■ **DIRECTIONS**:
The listing below is to be written out word for word, minus its images.

......

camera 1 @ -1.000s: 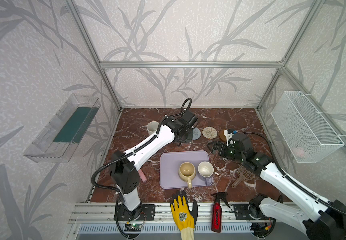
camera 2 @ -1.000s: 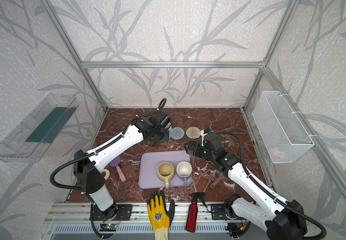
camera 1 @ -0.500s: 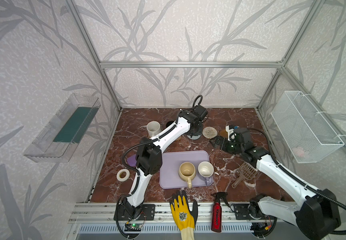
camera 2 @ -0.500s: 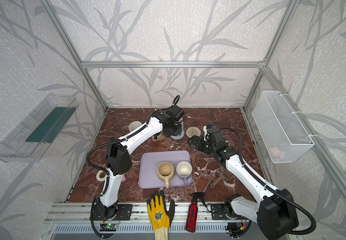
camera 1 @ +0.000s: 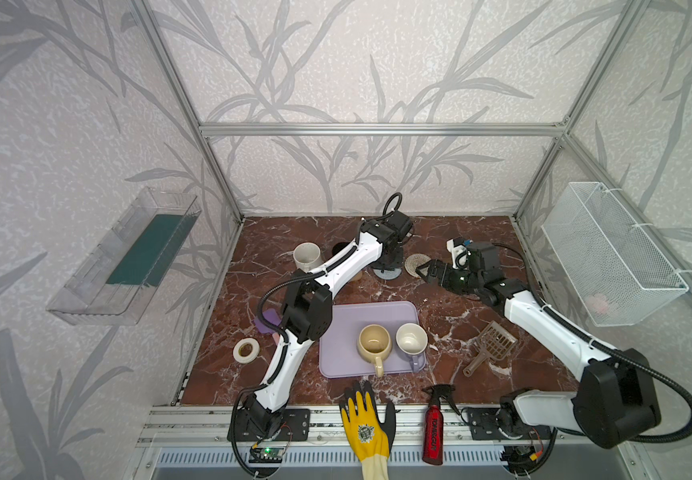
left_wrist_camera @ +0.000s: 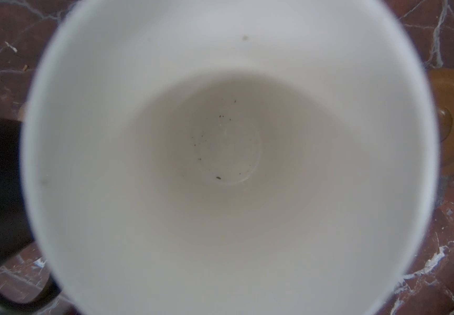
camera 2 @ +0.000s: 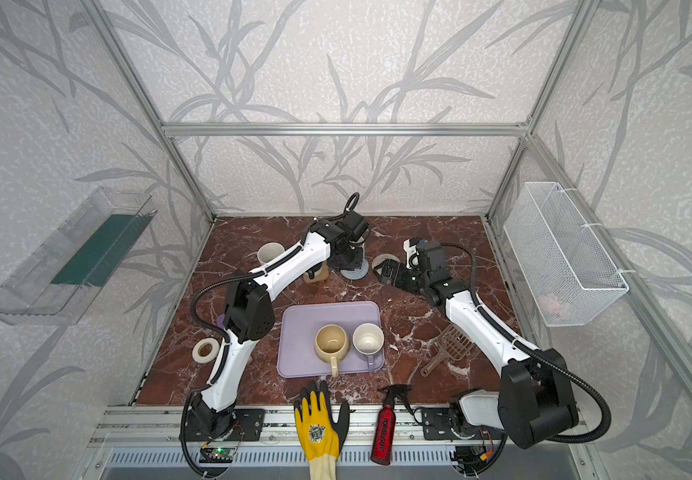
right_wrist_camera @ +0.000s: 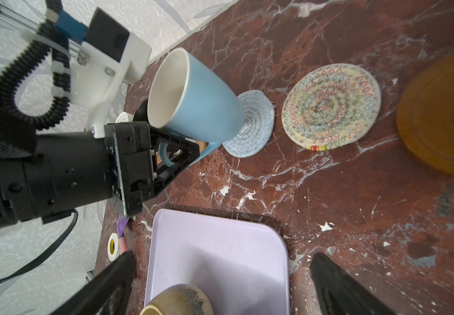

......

■ **ANSWER SECTION**:
camera 1 @ -1.000s: 
camera 2 @ -1.000s: 
camera 1 @ -0.500s: 
camera 2 @ -0.500s: 
camera 1 @ +0.000s: 
left_wrist_camera @ +0.000s: 
camera 2 @ +0.000s: 
right_wrist_camera @ +0.000s: 

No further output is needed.